_TASK_: The word "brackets" marks the lines to copy; find all of them in the entries below.

_MATERIAL TO PROCESS_:
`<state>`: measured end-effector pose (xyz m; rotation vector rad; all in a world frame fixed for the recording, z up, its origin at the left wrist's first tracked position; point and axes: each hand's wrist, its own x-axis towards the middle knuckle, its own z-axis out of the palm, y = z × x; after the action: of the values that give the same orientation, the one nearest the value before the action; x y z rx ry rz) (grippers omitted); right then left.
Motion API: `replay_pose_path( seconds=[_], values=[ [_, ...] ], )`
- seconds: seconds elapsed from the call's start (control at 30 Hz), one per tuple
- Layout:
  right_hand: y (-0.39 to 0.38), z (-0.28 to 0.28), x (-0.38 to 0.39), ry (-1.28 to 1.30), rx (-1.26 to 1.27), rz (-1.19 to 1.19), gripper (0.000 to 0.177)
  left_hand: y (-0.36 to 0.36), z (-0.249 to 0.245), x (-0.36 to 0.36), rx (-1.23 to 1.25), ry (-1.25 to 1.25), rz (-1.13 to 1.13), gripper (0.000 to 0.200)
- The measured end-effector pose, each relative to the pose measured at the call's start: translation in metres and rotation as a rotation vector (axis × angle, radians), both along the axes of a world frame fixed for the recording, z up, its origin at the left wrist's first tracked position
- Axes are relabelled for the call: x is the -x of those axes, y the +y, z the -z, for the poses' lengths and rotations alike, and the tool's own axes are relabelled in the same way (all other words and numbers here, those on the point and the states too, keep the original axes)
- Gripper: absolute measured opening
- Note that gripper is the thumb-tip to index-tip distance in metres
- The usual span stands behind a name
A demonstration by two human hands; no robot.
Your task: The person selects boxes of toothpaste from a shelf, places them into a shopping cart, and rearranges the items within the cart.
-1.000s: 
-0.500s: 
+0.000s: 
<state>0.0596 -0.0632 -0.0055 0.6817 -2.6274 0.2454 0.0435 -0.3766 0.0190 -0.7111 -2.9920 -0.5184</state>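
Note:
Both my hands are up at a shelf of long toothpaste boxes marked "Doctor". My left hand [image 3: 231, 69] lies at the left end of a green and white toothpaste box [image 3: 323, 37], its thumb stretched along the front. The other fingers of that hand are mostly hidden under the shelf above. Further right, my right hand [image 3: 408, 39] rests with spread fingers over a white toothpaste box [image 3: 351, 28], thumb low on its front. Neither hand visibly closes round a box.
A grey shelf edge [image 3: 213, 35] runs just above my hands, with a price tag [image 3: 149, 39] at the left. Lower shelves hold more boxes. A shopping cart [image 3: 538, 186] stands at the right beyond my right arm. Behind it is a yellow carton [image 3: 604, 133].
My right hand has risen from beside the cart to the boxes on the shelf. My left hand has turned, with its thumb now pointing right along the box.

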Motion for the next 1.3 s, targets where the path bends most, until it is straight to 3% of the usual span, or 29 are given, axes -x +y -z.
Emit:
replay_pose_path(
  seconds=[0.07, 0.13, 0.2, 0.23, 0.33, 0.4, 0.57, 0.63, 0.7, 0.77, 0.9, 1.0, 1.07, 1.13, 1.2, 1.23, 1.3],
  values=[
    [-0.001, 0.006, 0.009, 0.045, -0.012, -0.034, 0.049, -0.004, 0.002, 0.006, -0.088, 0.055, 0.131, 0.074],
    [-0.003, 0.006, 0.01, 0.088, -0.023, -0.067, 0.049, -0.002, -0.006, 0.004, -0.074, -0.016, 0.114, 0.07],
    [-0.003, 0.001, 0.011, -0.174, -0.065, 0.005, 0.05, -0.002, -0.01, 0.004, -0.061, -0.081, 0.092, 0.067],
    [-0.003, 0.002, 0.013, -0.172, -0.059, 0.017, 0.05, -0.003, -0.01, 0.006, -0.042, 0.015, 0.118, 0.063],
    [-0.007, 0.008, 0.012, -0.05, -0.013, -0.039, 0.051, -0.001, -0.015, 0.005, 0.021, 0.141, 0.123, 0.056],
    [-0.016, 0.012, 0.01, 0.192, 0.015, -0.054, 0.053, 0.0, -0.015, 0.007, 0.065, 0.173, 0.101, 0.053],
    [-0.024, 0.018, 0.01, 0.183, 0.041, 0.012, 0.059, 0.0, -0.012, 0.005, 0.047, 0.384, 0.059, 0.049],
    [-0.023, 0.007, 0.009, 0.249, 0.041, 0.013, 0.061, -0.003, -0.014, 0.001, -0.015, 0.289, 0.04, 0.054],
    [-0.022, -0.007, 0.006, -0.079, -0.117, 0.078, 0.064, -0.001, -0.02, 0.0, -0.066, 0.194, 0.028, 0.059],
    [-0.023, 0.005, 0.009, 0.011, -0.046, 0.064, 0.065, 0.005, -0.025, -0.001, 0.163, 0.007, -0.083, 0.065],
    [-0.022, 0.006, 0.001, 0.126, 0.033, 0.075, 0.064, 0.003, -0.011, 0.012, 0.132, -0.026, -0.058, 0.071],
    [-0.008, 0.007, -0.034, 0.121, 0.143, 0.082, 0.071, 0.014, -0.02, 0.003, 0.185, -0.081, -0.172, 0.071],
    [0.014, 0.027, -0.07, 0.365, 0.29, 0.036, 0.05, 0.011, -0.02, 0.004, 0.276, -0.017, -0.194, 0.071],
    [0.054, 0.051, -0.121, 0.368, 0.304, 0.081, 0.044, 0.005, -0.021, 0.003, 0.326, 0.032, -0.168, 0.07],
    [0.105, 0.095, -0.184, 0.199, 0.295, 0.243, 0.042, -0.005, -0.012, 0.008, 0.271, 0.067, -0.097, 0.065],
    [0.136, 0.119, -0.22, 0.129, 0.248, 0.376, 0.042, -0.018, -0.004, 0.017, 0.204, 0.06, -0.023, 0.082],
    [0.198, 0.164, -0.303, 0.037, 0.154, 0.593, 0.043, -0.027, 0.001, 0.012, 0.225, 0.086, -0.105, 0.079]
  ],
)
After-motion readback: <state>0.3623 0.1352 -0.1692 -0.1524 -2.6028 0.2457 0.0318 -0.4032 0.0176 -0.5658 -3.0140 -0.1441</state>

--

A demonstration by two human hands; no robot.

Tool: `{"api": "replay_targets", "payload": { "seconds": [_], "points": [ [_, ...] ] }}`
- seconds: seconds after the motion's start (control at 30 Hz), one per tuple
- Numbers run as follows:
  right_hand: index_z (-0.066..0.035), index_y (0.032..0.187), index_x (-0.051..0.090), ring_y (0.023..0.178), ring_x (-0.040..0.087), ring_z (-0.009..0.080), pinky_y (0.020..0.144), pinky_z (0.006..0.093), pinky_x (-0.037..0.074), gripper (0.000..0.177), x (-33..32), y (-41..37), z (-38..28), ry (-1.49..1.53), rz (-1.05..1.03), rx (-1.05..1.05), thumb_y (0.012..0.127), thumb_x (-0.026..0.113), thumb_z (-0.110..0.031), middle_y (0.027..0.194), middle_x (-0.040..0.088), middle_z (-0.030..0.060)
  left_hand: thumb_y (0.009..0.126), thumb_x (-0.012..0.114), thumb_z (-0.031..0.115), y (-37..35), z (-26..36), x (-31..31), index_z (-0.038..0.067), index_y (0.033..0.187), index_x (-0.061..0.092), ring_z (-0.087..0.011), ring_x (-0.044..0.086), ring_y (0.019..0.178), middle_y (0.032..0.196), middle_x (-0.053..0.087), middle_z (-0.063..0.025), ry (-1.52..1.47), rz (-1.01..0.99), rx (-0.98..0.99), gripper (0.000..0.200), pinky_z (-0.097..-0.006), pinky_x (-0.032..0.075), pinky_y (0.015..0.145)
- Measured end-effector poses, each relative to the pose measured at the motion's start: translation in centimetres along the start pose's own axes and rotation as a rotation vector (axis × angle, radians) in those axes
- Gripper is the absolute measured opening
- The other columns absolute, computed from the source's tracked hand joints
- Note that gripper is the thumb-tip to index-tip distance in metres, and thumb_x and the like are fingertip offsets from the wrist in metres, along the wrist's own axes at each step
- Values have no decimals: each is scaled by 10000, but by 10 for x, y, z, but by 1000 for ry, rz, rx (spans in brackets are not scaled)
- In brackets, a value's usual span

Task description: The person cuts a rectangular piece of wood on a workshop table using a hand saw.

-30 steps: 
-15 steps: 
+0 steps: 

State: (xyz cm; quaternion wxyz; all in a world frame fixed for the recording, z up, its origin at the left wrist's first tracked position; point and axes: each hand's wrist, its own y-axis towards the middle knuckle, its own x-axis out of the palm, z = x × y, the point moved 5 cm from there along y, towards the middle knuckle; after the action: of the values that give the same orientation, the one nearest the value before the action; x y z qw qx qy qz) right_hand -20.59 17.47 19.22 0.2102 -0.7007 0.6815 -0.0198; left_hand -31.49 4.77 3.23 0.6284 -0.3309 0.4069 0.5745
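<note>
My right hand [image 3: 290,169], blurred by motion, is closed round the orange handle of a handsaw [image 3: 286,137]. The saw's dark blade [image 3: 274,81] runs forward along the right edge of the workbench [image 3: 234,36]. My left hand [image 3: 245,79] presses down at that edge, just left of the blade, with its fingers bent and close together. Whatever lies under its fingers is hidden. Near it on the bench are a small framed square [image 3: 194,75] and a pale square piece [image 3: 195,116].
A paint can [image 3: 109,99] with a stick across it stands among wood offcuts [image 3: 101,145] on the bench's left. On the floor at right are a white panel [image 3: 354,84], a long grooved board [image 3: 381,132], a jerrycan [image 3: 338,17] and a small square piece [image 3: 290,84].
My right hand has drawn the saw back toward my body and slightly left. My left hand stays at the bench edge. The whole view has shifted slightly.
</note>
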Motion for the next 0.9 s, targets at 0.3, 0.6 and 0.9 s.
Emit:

_RESPONSE TO THIS EXERCISE_:
- Values have no decimals: each is scaled by 10000, but by 10 for x, y, z, but by 1000 for ry, rz, rx (spans in brackets are not scaled)
- In brackets, a value's usual span

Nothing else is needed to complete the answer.